Little has changed on quiet SW 47th since Agnes Kovacs and her family moved in over a decade ago—until two years ago, when developers started snapping up properties in the neighborhood, demolishing old houses, splitting lots, and putting up new, larger, more expensive homes on smaller chunks of land.

On Kovacs' block—between homes that have already been torn down and replaced, and lots slated for the same treatment—there will be 10 or 11 large new homes, where there were four modest ones.

"It's like a mini-subdivision on our block right now," Kovacs says. Making matters worse, the changes have blindsided neighbors, since the developers didn't have to follow the standard land division process—which involves public notice—to create more, smaller lots. "On one of the homes there was an orange demolition notice, other than that we had no clue. Practically everything is in the dark."

The reason?

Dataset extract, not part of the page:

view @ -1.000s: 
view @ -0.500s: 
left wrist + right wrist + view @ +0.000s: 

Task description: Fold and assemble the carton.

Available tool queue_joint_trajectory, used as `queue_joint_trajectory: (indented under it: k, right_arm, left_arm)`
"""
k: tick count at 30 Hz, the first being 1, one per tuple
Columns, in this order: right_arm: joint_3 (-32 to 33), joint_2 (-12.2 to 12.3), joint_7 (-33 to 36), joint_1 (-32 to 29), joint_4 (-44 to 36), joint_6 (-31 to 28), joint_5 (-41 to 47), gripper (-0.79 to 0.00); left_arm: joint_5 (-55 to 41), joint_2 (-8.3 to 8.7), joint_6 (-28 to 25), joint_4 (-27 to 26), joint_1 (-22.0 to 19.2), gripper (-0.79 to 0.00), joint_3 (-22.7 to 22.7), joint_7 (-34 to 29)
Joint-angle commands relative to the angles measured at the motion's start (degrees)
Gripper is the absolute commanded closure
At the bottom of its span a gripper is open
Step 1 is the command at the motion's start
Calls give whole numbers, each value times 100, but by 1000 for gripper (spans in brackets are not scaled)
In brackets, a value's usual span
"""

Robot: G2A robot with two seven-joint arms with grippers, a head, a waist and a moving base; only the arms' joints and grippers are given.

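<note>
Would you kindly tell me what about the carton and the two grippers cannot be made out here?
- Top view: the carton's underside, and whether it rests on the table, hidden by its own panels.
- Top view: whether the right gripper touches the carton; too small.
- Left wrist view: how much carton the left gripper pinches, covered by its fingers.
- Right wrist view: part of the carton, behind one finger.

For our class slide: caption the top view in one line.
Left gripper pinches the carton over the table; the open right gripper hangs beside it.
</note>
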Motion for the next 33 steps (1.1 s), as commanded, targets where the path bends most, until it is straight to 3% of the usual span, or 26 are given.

Southwest Neighborhoods, Inc. (SWNI) land-use specialist Leonard Gard explained the complicated land-use details, in the July SWNI newsletter: When the neighborhood's land was "platted" or divvied up in the 1800s, the lots were only 2,500 square feet each. But those little lots were bundled together in sets, so homes were built on larger sites—like the 10,000 square foot ones that make up most of Kovacs' block. However, the underlying "skinny lots" still exist, so developers are able to apply for "lot segregation" that effectively divides a 10,000 square foot site made up of four skinny lots, into two 5,000 square foot pairs of lots. Segregating the lots doesn't require public notice.

Kovacs and her neighbors sent a letter—titled "Redevelopment by a Thousand Cuts"—to city commissioners and the Bureau of Development Services, asking for a moratorium on the lot segregations, so neighbors can discuss the situation with the city and come up with solutions. They're worried that the sudden and large-scale development will have a negative impact on their neighborhood, by eliminating trees or overburdening the stormwater drainage system (which, they say, already has trouble dealing with runoff). The Ashcreek Neighborhood Association also sent a letter to the city, backing up the neighbors and questioning the demolition of relatively affordable homes.

"We want to know why this is happening and how it's happening and if we can do better," Kovacs explains. Though neighbors are in discussions with the city following their May 18 letter, "so far nothing has happened to address our legitimate concerns."